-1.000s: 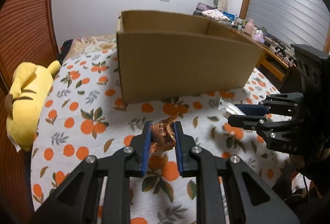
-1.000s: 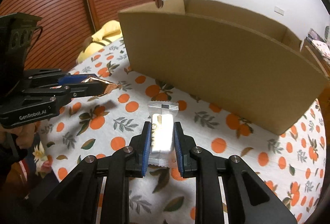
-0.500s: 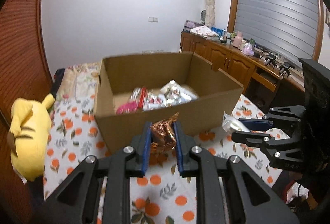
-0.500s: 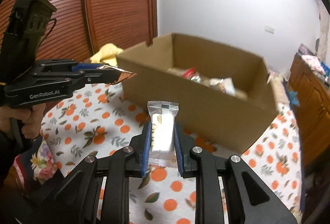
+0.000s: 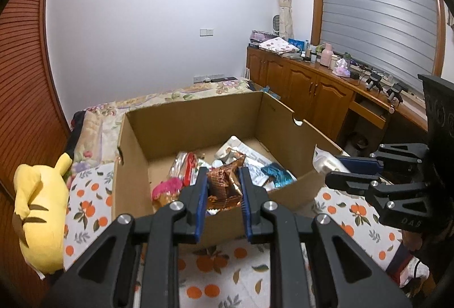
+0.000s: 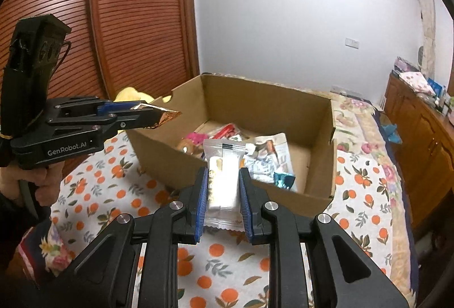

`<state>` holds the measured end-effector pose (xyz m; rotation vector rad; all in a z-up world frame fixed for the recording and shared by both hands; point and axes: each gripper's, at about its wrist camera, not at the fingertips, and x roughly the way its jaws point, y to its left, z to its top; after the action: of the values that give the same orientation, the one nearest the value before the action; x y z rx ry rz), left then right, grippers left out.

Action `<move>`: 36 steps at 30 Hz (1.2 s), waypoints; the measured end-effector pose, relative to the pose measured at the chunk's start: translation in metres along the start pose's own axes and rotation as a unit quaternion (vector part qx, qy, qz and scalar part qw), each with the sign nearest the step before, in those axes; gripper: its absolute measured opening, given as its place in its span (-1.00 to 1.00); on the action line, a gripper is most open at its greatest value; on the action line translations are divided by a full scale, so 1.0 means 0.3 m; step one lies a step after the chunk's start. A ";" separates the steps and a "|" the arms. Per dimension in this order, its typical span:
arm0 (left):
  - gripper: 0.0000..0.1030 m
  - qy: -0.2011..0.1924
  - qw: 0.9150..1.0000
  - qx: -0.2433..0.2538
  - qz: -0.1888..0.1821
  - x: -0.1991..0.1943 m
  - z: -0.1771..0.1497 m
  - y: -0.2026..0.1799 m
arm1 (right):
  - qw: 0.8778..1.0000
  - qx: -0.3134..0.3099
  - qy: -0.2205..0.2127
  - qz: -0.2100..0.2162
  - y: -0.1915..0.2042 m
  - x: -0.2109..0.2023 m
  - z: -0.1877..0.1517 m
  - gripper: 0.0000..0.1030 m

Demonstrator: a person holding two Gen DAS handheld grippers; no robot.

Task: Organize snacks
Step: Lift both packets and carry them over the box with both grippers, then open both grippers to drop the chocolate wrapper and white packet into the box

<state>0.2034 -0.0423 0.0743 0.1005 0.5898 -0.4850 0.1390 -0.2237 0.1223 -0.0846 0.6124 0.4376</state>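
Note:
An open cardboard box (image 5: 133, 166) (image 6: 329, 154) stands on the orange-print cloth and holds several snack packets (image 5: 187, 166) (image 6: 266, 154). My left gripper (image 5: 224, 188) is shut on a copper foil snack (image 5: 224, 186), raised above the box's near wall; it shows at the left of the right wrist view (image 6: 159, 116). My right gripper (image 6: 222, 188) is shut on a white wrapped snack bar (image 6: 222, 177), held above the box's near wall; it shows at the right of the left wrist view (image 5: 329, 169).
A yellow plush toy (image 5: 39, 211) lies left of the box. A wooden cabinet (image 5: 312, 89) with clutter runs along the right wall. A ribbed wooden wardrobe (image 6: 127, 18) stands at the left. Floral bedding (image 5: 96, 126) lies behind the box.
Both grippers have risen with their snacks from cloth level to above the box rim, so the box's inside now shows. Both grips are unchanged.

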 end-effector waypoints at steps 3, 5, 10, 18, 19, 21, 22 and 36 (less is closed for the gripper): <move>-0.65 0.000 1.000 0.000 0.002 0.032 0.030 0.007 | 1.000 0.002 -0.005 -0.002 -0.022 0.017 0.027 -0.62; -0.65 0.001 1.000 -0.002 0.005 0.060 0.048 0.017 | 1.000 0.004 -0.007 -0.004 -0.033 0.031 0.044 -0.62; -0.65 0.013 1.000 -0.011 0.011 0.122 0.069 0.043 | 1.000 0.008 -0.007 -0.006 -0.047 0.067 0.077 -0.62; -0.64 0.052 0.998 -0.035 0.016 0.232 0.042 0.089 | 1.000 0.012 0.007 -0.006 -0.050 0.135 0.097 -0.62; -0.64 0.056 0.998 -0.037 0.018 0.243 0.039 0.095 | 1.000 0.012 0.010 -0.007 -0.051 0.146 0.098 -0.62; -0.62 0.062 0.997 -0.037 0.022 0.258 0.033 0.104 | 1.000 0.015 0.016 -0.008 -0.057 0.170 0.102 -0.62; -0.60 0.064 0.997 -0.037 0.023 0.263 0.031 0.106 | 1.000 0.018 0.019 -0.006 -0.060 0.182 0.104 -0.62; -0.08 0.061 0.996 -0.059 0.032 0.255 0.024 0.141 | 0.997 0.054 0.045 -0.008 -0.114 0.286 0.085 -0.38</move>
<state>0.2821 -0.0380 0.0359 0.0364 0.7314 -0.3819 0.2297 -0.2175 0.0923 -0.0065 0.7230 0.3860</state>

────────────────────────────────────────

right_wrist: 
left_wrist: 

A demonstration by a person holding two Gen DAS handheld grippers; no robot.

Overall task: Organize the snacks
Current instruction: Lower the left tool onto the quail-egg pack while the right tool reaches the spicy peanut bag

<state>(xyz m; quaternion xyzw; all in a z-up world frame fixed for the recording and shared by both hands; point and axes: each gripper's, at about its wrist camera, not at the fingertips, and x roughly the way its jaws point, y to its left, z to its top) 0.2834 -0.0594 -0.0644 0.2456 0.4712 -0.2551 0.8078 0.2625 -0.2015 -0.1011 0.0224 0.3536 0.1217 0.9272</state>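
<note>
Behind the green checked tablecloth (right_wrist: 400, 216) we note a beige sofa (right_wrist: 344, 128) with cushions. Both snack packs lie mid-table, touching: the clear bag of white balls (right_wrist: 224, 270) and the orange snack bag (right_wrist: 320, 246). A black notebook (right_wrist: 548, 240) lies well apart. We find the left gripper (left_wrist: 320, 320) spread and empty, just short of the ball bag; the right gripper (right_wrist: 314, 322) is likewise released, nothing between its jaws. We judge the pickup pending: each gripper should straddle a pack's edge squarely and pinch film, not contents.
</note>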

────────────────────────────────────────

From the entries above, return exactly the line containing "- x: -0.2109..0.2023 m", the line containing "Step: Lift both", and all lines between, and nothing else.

* **Result for this task**
  - x: -0.2109..0.2023 m
  - z: -0.1877..0.1517 m
  - gripper: 0.0000..0.1030 m

Demonstrator: a person holding two Gen DAS handheld grippers; no robot.

Task: Organize snacks
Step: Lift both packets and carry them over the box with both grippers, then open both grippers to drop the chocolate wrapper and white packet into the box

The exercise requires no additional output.